Once the requisite funds are raised in full, they will be transferred to one of the communities Room to Read is working on in Laos. Cook-Deegan’s cycle journey will fund the construction of one community’s main secondary school as part of Room to Read’s “challenge grant model,” according to Jayson Morris, the organization’s associate director. This program involves community members in the construction of new schools by requiring them to donate land, labor and materials – a method designed to ensure long-term sustainability that appealed to Cook-Deegan.

When he visited Laos for the first time, Cook-Deegan was surprised by how kindly Laotians treated him in a country where the aftershocks of the Vietnam War can be felt to this day.
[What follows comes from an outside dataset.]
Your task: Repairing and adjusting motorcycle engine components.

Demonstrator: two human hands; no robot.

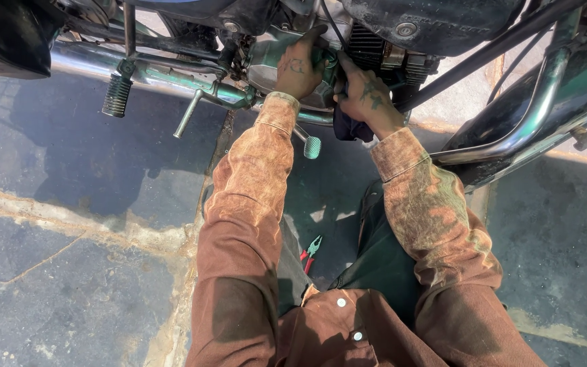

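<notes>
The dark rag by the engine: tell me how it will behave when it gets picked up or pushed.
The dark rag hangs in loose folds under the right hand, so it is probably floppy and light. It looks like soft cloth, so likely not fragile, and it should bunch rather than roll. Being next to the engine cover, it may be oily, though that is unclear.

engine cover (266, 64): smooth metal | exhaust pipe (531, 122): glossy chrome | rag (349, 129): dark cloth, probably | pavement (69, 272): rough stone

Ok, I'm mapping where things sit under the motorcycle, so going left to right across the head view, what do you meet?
Ribbed black footpeg → bare metal lever → left hand on the engine cover → right hand holding a dark cloth → curved chrome bar.
</notes>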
Laos has been dubbed “the most bombed country in the world,” and the danger of leftover live bombs from the war makes traveling off the road a life-threatening activity.

Those who know Cook-Deegan say that his enthusiasm for community service and predisposition to challenging himself make him uniquely inclined to the cycling trip. “Patrick is a very socially minded young person, very determined and open to new ideas,” said Adjunct Lecturer in Engineering Josef Mittlemann ’72 P’00 P’04, who advised Cook-Deegan on a group independent study project focused on innovation in domestic and international education.

Even the parents of Cook-Deegan’s friends seem to be enthusiastic about his summer journey. Julie Hill, mother of Matthew Newcomb ’07, describes herself as “a bit of a cheerleader” for her friend’s son’s project. She has contributed to Cycle For Schools 2006 and helped spread the word to others.

“He’s a very talented young man, but he has a real compassion of heart as well,” she said, adding that Cook-Deegan’s combination of athleticism, intelligence and compassion is rare.

Cook-Deegan hopes this trip will inform his future plans to work in international development by giving him an understanding of the Laotian people and the challenges they face. He prefers this perspective to hypothesizing about development solutions from afar. “This trip is a way to be on the ground and talk to people as opposed to sitting in a classroom and reading about them,” he said. “I wouldn’t feel justified issuing blanket statements about what needs to be done about a different culture.”

But he also hopes his trip will be an adventure. He said he likes knowing that while journeying across the country he will have no idea where his next meal will be coming from. As someone who said he finds himself “claustrophobic” in “distorted and mangled” urban environments, Cook-Deegan can look forward to hundreds of miles of solitary journey through Laos’ lush natural landscape.